10 persons are gathered around a big, white table in a captivating discussion

LLMs in Enterprises: What Decision-Makers Should Know

Sophia Antonin Senior UX Data Scientist • Technology Manager AI/ Data Science

Björn Busch-Geertsema Head of Development

Esther Barra Lead Communication Manager

14/02/2025 • 5 minutes reading time

Potentials and Challenges — a summary by Ergosign

Large Language Models (LLMs) are increasingly revolutionizing the digital world. Recently, the Chinese LLM DeepSeek-R1 (and -V3) has made headlines.

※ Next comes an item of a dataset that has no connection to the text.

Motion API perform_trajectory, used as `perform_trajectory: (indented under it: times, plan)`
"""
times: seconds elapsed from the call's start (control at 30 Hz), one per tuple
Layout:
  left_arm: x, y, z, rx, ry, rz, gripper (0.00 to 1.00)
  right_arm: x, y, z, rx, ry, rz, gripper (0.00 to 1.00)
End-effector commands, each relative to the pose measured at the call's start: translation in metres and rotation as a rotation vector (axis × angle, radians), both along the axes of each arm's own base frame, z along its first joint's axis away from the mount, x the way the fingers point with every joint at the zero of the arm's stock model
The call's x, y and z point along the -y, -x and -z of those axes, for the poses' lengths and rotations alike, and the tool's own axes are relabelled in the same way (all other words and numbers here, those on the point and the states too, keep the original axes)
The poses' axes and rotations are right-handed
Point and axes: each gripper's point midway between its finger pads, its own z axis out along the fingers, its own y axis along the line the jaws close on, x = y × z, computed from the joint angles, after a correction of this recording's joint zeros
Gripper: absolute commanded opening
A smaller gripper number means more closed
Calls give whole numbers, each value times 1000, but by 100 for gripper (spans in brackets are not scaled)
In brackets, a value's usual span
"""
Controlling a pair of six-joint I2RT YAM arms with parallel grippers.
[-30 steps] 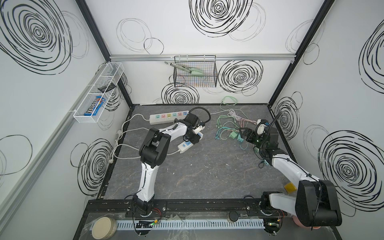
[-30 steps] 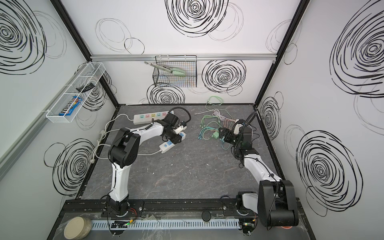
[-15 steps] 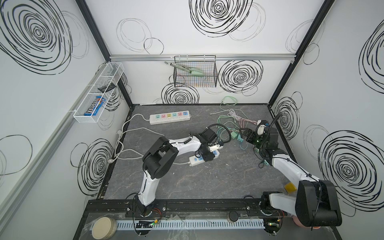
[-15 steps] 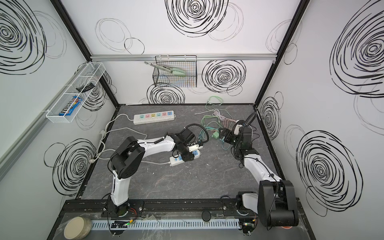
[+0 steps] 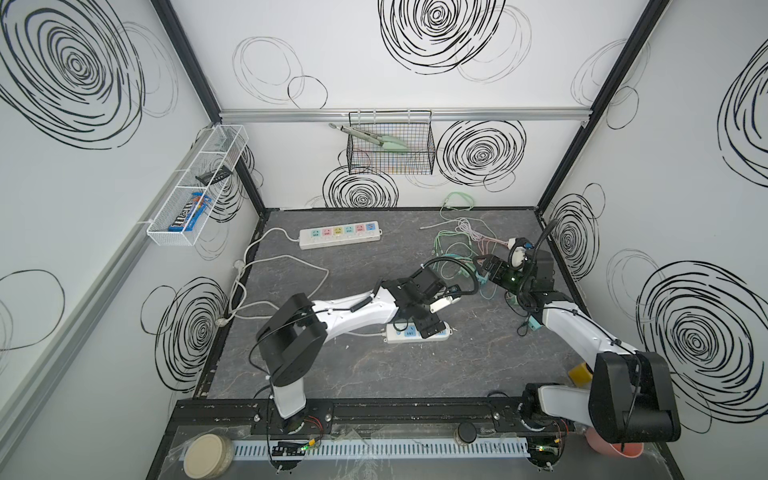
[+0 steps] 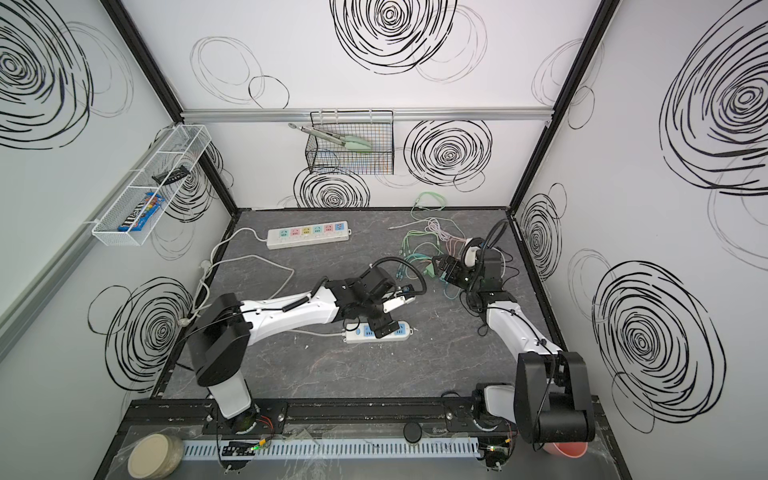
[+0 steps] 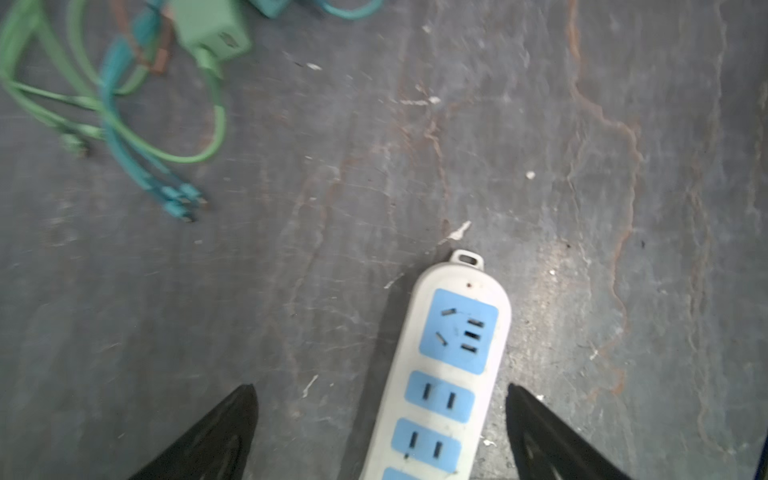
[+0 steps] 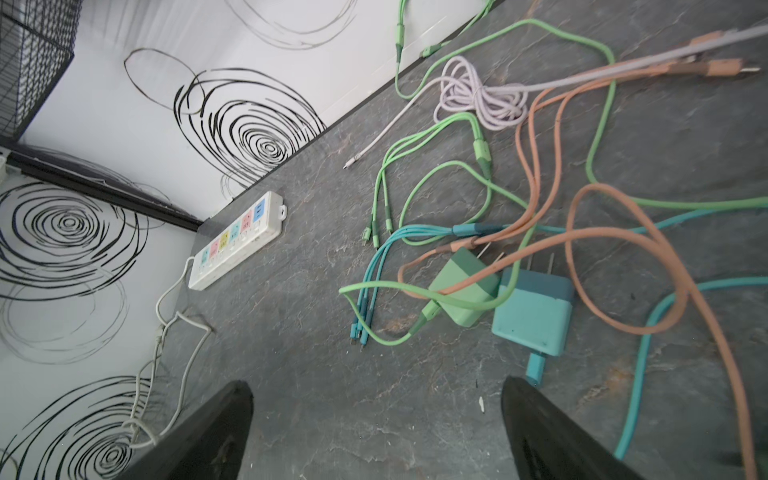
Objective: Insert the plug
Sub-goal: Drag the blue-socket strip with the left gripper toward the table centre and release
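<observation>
Handling: green plug [image 8: 463,291] seems light, rigid, smooth; pinch its boxy sides, prongs [image 8: 484,251] left clear.
Place: on tabletop [image 8: 311,374], just beside teal plug [image 8: 534,316], among cables [image 8: 486,104].
Jaws: right jaws spread, empty, near it; left jaws spread astride power strip [image 7: 449,374], not touching.
Views: right wrist shows prongs; left wrist shows sockets [image 7: 457,332].

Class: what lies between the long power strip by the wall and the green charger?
In the right wrist view: bare table beside the long power strip, then loose green cable ends and teal cable ends just before the green charger.
</observation>
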Motion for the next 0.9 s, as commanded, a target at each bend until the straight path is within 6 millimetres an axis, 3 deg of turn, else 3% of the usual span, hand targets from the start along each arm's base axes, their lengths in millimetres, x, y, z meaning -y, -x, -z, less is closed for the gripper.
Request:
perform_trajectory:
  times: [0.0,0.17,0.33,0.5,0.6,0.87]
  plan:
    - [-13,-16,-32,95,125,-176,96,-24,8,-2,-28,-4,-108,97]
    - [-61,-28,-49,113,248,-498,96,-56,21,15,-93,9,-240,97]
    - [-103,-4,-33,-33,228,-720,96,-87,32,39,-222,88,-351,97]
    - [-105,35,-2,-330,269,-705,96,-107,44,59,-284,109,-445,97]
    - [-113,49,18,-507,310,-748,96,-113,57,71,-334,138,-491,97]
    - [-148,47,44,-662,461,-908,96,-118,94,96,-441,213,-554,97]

With unexpectedly high efficiency and performance, it has not only stormed the app charts but also stirred up tech giants and investors. In this two-part Insights article, we will first look at LLMs in general and then delve deeper into DeepSeek.LLMs form the basis for numerous AI applications that come onto the market almost daily. These models are trained over months on huge amounts of text data using machine learning. After this training, they can understand, complete, translate, and even write texts creatively. Well-known examples are ChatGPT, LLaMA, and Claude.But what actually makes such a model, and what should influence the decisions for using certain LLMs in the company? Why are open-source LLMs like DeepSeek so interesting for companies?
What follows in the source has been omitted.